Required action - The entries below should be repeated exactly, with no pictures carried over.

Records shown -
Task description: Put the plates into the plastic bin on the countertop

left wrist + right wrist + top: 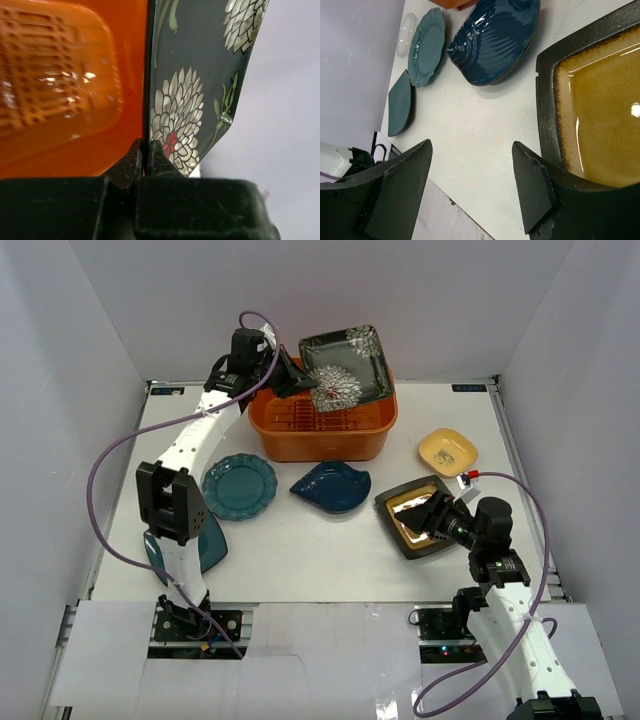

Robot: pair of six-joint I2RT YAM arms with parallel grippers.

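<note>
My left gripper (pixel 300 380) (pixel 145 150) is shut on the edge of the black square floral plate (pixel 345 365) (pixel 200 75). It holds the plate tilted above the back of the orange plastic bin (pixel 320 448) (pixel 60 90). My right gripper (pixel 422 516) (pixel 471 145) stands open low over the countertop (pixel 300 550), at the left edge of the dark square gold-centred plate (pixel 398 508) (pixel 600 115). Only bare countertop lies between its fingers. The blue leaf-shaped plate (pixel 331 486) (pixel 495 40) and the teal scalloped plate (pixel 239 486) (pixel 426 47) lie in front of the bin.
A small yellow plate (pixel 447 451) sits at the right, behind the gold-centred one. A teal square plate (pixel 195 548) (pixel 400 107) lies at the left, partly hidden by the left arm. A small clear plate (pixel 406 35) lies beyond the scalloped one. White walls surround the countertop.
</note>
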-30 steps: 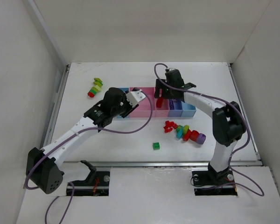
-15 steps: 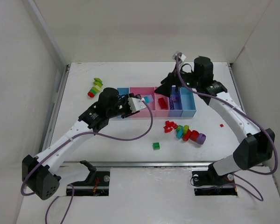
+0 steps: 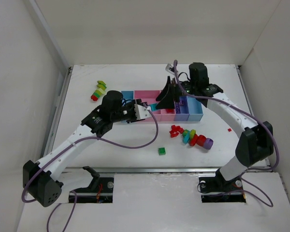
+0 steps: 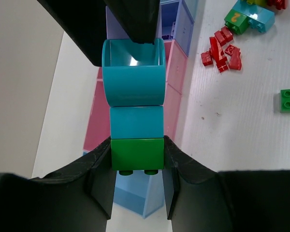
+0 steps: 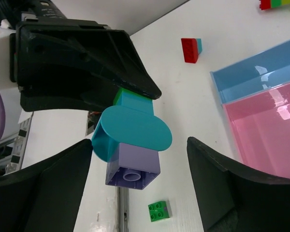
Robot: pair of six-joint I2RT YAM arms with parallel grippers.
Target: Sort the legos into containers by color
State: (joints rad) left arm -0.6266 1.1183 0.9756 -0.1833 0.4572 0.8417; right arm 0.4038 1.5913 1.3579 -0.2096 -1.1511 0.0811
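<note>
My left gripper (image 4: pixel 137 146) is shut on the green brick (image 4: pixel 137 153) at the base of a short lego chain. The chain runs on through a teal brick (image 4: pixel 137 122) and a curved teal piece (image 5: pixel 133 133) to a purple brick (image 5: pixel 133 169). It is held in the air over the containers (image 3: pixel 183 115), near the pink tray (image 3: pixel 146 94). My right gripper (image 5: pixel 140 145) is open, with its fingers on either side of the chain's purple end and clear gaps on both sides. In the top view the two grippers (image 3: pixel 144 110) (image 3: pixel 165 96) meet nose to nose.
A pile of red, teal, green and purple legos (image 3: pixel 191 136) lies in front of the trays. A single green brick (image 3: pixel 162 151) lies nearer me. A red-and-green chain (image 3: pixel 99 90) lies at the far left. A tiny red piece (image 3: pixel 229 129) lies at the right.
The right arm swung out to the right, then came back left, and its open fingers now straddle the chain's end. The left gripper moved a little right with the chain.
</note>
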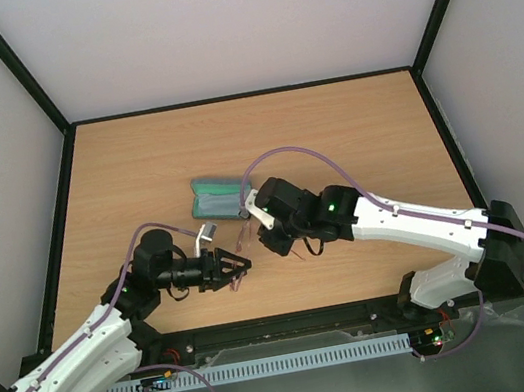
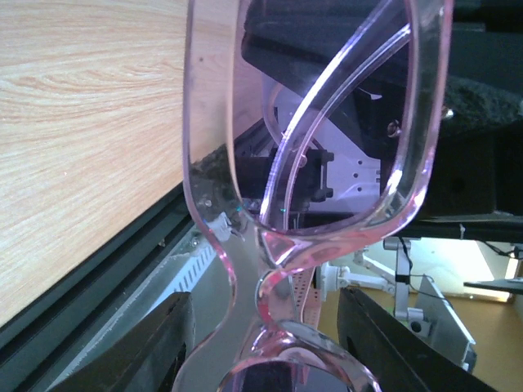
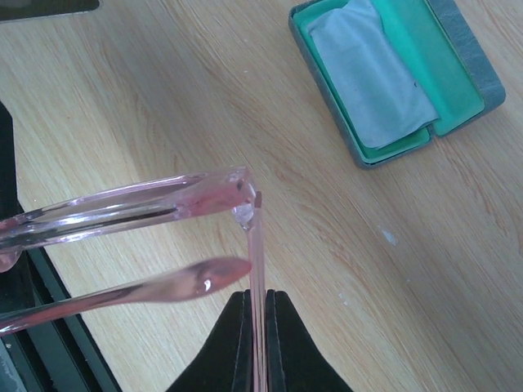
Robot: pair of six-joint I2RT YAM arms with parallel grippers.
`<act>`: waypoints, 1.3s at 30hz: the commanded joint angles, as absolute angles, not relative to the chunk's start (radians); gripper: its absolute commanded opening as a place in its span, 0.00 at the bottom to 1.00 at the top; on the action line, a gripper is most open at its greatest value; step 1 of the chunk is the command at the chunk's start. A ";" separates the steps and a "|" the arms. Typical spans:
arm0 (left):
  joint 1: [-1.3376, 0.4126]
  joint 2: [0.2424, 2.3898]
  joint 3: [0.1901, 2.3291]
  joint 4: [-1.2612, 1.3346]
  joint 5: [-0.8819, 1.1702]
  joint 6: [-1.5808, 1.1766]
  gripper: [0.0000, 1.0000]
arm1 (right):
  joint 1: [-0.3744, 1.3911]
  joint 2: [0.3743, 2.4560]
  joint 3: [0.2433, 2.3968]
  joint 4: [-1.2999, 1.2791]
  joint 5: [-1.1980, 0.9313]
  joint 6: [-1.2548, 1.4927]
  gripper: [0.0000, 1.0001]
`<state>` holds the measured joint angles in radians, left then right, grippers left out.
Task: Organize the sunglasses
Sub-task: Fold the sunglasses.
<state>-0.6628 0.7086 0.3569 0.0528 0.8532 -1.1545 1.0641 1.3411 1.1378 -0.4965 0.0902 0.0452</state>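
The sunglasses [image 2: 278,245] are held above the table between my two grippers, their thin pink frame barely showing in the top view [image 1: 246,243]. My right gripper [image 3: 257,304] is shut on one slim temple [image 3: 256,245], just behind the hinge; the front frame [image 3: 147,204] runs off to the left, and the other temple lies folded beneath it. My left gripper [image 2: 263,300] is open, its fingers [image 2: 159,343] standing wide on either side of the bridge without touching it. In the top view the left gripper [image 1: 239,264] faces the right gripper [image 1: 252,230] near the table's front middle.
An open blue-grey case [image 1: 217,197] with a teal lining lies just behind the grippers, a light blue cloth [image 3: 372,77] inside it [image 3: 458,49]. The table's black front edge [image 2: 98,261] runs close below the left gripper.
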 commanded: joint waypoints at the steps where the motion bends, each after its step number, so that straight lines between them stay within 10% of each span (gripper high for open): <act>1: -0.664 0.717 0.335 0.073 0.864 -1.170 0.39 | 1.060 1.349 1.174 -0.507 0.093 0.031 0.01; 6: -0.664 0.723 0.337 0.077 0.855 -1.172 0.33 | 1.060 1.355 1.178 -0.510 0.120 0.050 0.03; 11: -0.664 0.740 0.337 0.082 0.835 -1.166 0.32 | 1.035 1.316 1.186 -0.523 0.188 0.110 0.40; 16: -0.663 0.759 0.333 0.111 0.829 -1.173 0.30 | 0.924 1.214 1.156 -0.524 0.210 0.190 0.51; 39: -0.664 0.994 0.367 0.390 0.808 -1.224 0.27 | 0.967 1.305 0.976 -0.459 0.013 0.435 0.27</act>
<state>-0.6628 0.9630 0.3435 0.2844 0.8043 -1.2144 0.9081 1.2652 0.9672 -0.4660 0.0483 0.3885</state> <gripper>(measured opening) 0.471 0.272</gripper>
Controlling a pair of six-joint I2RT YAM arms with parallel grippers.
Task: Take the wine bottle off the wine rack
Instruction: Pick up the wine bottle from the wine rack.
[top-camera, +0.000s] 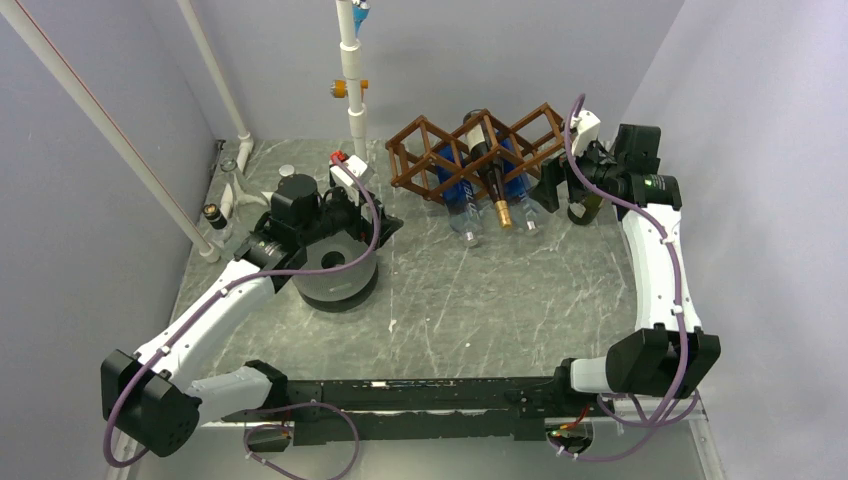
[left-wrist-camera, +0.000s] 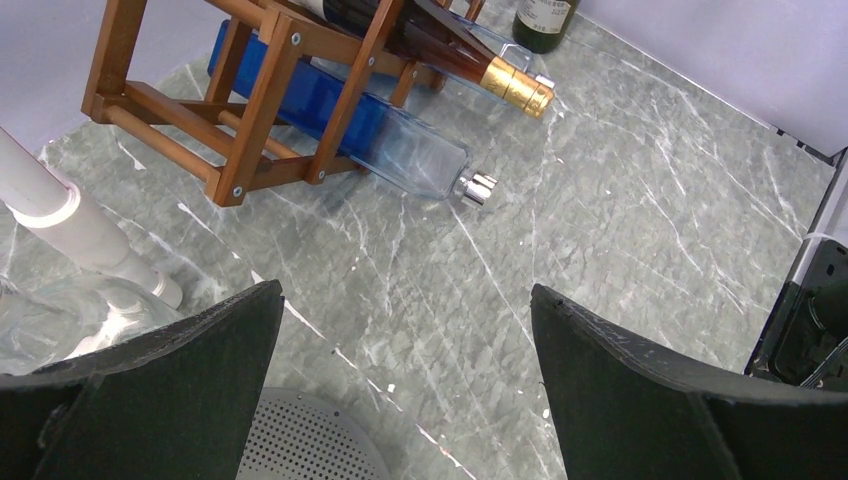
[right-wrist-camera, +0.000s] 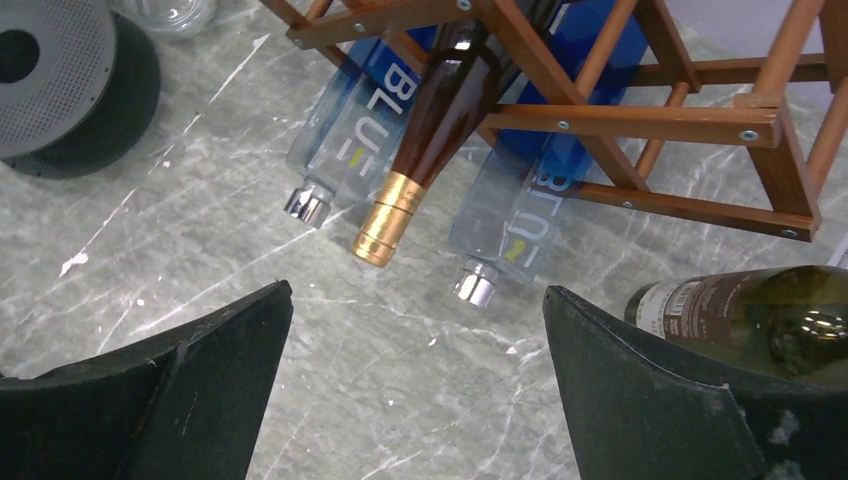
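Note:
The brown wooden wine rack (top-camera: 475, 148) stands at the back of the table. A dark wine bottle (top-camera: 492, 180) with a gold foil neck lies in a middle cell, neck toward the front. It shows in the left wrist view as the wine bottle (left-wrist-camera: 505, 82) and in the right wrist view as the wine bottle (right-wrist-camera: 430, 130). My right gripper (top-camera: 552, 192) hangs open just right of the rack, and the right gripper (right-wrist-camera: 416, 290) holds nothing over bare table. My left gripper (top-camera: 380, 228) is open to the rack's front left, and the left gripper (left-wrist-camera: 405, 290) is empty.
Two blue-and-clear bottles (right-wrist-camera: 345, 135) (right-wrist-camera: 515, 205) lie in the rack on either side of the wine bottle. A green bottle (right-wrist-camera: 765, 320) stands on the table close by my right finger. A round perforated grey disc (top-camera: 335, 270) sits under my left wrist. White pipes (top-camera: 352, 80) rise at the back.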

Response for this exercise -
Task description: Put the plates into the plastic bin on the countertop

left wrist + right wrist + top: 

Robot: pair of six-joint I2RT YAM arms with parallel grippers.

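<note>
My left gripper (pixel 300 380) (pixel 145 150) is shut on the edge of the black square floral plate (pixel 345 365) (pixel 200 75). It holds the plate tilted above the back of the orange plastic bin (pixel 320 448) (pixel 60 90). My right gripper (pixel 422 516) (pixel 471 145) stands open low over the countertop (pixel 300 550), at the left edge of the dark square gold-centred plate (pixel 398 508) (pixel 600 115). Only bare countertop lies between its fingers. The blue leaf-shaped plate (pixel 331 486) (pixel 495 40) and the teal scalloped plate (pixel 239 486) (pixel 426 47) lie in front of the bin.
A small yellow plate (pixel 447 451) sits at the right, behind the gold-centred one. A teal square plate (pixel 195 548) (pixel 400 107) lies at the left, partly hidden by the left arm. A small clear plate (pixel 406 35) lies beyond the scalloped one. White walls surround the countertop.
</note>
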-30 steps: 
-15 steps: 
+0 steps: 
+0 steps: 
+0 steps: 
Robot: pair of six-joint I2RT YAM arms with parallel grippers.
Target: Sort the legos into containers by color
State: (joints rad) left arm -0.6266 1.1183 0.9756 -0.1833 0.4572 0.8417; right arm 0.4038 1.5913 1.3579 -0.2096 -1.1511 0.0811
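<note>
My left gripper (image 4: pixel 137 146) is shut on the green brick (image 4: pixel 137 153) at the base of a short lego chain. The chain runs on through a teal brick (image 4: pixel 137 122) and a curved teal piece (image 5: pixel 133 133) to a purple brick (image 5: pixel 133 169). It is held in the air over the containers (image 3: pixel 183 115), near the pink tray (image 3: pixel 146 94). My right gripper (image 5: pixel 140 145) is open, with its fingers on either side of the chain's purple end and clear gaps on both sides. In the top view the two grippers (image 3: pixel 144 110) (image 3: pixel 165 96) meet nose to nose.
A pile of red, teal, green and purple legos (image 3: pixel 191 136) lies in front of the trays. A single green brick (image 3: pixel 162 151) lies nearer me. A red-and-green chain (image 3: pixel 99 90) lies at the far left. A tiny red piece (image 3: pixel 229 129) lies at the right.
The right arm swung out to the right, then came back left, and its open fingers now straddle the chain's end. The left gripper moved a little right with the chain.
</note>
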Robot: pair of six-joint I2RT YAM arms with parallel grippers.
`<act>`: waypoints, 1.3s at 30hz: the commanded joint angles, as absolute angles, not relative to the chunk's start (radians); gripper: its absolute commanded opening as a place in its span, 0.00 at the bottom to 1.00 at the top; on the action line, a gripper is most open at its greatest value; step 1 of the chunk is the command at the chunk's start. A ";" separates the steps and a "|" the arms. Typical spans:
arm0 (left):
  joint 1: [-1.3376, 0.4126]
  joint 2: [0.2424, 2.3898]
  joint 3: [0.1901, 2.3291]
  joint 4: [-1.2612, 1.3346]
  joint 5: [-0.8819, 1.1702]
  joint 6: [-1.5808, 1.1766]
  gripper: [0.0000, 1.0000]
arm1 (right):
  joint 1: [-0.3744, 1.3911]
  joint 2: [0.3743, 2.4560]
  joint 3: [0.2433, 2.3968]
  joint 4: [-1.2999, 1.2791]
  joint 5: [-1.1980, 0.9313]
  joint 6: [-1.2548, 1.4927]
  gripper: [0.0000, 1.0001]
`<state>` holds the measured joint angles in radians, left then right, grippers left out.
Task: Organize the sunglasses
Sub-task: Fold the sunglasses.
<state>-0.6628 0.7086 0.3569 0.0528 0.8532 -1.1545 1.0641 1.3411 1.1378 -0.4965 0.0902 0.0452</state>
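The sunglasses [image 2: 278,245] are held above the table between my two grippers, their thin pink frame barely showing in the top view [image 1: 246,243]. My right gripper [image 3: 257,304] is shut on one slim temple [image 3: 256,245], just behind the hinge; the front frame [image 3: 147,204] runs off to the left, and the other temple lies folded beneath it. My left gripper [image 2: 263,300] is open, its fingers [image 2: 159,343] standing wide on either side of the bridge without touching it. In the top view the left gripper [image 1: 239,264] faces the right gripper [image 1: 252,230] near the table's front middle.
An open blue-grey case [image 1: 217,197] with a teal lining lies just behind the grippers, a light blue cloth [image 3: 372,77] inside it [image 3: 458,49]. The table's black front edge [image 2: 98,261] runs close below the left gripper.
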 commanded: joint waypoints at the steps where the motion bends, each after its step number, so that straight lines between them stay within 10% of each span (gripper high for open): <act>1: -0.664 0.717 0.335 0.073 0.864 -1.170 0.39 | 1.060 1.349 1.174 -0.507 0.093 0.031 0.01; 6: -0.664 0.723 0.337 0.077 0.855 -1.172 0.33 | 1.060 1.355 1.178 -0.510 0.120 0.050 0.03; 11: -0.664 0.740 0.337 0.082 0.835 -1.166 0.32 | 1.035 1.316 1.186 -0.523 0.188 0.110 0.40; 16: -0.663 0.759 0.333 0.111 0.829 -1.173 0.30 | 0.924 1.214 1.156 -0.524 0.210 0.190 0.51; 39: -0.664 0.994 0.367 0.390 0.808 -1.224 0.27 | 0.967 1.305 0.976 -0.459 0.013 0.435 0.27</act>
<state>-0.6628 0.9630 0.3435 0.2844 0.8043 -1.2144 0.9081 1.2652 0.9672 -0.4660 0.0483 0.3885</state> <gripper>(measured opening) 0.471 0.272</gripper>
Controlling a pair of six-joint I2RT YAM arms with parallel grippers.
Task: Take the wine bottle off the wine rack
Instruction: Pick up the wine bottle from the wine rack.
[top-camera, +0.000s] 
[left-wrist-camera, +0.000s] 
[right-wrist-camera, +0.000s] 
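Note:
The brown wooden wine rack (top-camera: 475, 148) stands at the back of the table. A dark wine bottle (top-camera: 492, 180) with a gold foil neck lies in a middle cell, neck toward the front. It shows in the left wrist view as the wine bottle (left-wrist-camera: 505, 82) and in the right wrist view as the wine bottle (right-wrist-camera: 430, 130). My right gripper (top-camera: 552, 192) hangs open just right of the rack, and the right gripper (right-wrist-camera: 416, 290) holds nothing over bare table. My left gripper (top-camera: 380, 228) is open to the rack's front left, and the left gripper (left-wrist-camera: 405, 290) is empty.
Two blue-and-clear bottles (right-wrist-camera: 345, 135) (right-wrist-camera: 515, 205) lie in the rack on either side of the wine bottle. A green bottle (right-wrist-camera: 765, 320) stands on the table close by my right finger. A round perforated grey disc (top-camera: 335, 270) sits under my left wrist. White pipes (top-camera: 352, 80) rise at the back.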

This concludes the answer to the exercise.